The wording you put on a consent form determines whether the consent is valid under GDPR Article 4(11). Vague language (“we may use your data to improve our services”) fails. Multi-purpose toggles fail. Pre-ticked boxes fail. This guide provides copy-ready wording for the 8 most common consent scenarios, each tested against CNIL and EDPB enforcement priorities of 2024-2025.

For the broader consent framework, see our GDPR consent examples. For the opt-in vs opt-out distinction, GDPR opt-in opt-out guide. For the lawful basis alternative, legitimate interest guide.

Key takeaways

  • Consent wording must name the controller, the purpose, and the recipients explicitly.
  • Each purpose requires a separate granular checkbox — no bundling.
  • Withdrawal mechanism must be described and as easy as giving consent.
  • For special categories of data (health, religion, biometrics): explicit consent required with even more precise wording.
  • The CNIL has issued multiple sanctions in 2024-2025 (totalling €30M+) for consent wording failures.

Compliant wording

We use cookies for two purposes:

[ ] Strictly necessary cookies — required for the site to function.
    (Always active, no consent needed.)

[ ] Analytics cookies (Google Analytics 4) — to measure site usage.
    These cookies collect anonymized event data sent to Google in the EU.
    Retained: 14 months. You can withdraw at any time via the
    "Cookie preferences" link in our footer.

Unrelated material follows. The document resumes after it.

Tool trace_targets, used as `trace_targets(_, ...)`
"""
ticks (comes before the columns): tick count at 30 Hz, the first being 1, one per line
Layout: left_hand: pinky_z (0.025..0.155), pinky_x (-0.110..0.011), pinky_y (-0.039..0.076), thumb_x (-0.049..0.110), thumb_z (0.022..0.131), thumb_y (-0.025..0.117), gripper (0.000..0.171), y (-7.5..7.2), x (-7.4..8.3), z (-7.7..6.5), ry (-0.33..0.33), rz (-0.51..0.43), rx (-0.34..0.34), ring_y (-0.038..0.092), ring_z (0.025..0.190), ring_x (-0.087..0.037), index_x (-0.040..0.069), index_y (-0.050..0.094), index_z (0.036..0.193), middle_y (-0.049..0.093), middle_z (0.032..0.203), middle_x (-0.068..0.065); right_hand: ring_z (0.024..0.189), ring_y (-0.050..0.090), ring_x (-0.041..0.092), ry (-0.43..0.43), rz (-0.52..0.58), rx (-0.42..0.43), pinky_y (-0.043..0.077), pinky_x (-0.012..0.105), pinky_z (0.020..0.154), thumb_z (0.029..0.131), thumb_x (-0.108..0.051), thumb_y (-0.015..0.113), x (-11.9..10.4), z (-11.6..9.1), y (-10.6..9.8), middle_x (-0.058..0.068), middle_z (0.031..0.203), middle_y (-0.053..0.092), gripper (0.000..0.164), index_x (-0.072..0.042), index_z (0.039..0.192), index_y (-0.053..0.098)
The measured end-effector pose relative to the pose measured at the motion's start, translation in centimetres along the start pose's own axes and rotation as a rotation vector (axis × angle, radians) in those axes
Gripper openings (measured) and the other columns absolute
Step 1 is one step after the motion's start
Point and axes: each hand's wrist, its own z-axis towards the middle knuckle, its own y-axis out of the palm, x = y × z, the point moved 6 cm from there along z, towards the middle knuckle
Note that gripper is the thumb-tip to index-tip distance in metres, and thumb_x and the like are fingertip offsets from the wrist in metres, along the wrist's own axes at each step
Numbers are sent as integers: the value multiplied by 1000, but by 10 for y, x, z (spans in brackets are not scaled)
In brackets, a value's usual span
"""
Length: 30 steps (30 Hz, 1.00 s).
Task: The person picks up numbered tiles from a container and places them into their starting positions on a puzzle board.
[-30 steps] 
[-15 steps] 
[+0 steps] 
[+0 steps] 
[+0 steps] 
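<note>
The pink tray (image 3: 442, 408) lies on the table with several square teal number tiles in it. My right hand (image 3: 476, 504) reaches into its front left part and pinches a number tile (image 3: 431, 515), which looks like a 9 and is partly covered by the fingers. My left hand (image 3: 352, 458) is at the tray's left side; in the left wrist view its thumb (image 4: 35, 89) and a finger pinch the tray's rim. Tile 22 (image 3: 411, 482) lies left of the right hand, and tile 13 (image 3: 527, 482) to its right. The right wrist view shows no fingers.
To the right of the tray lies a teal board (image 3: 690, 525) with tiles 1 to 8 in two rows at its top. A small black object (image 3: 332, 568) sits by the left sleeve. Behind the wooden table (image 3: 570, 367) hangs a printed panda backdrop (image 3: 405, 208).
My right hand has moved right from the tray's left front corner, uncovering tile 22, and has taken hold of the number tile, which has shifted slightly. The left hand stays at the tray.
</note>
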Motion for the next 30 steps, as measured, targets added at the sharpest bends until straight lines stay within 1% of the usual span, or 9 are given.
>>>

[ Refuse all ]  [ Customize ]  [ Accept selected ]

What makes this compliant

  • Explicit purpose (“measure site usage”)
  • Recipient named (“Google”)
  • Retention period stated
  • Withdrawal mechanism described
  • Refusal as visually prominent as acceptance
  • No pre-ticked boxes

What fails

  • ❌ “We use cookies to improve your experience. [Accept]” — no purpose, no recipient, no granular choice
  • ❌ Pre-ticked analytics box
  • ❌ “Accept all” button with no equivalent “Refuse all”
  • ❌ Refuse only available after 2-3 clicks

2. Newsletter sign-up

Compliant wording

Subscribe to our weekly newsletter

[ ] I consent to receive marketing emails from [Company SAS, 12 rue X,
    75001 Paris] about [GDPR compliance products and content].
    Frequency: 1 email per week. You can unsubscribe at any time
    using the link in every email or by writing to privacy@company.com.
    Your email is retained for 24 months after the last interaction.

[ Subscribe ]

What makes this compliant

  • Controller fully identified
  • Topic of marketing specified
  • Frequency disclosed
  • Two withdrawal channels
  • Retention period stated

3. Marketing personalization based on behavior

Compliant wording

[ ] I consent to [Company] using my browsing history on company.com to
    personalize the content and product recommendations I see during my
    next visits. Recipients: [Company] only — no third-party transfer.
    Retention: 12 months from last visit. Withdrawal: account settings →
    Privacy → "Disable personalization", takes effect within 24h.

[ Confirm ]  [ Skip ]

The CNIL and EDPB have repeatedly stated that consent is generally not valid for employer-employee processing because of the power imbalance. Use legitimate interest or legal obligation instead. If consent is unavoidable (e.g., for non-essential perks):

Compliant wording

This consent is voluntary. Refusal will not affect your employment
relationship, salary, evaluation, or career progression in any way.

[ ] I consent to my participation in the [internal mentorship program],
    which involves [Company] sharing my contact details and area of
    expertise with other employees. Withdrawal at any time via the
    HR portal, with no consequence.

[ Confirm ]

5. Special category data — health (Article 9)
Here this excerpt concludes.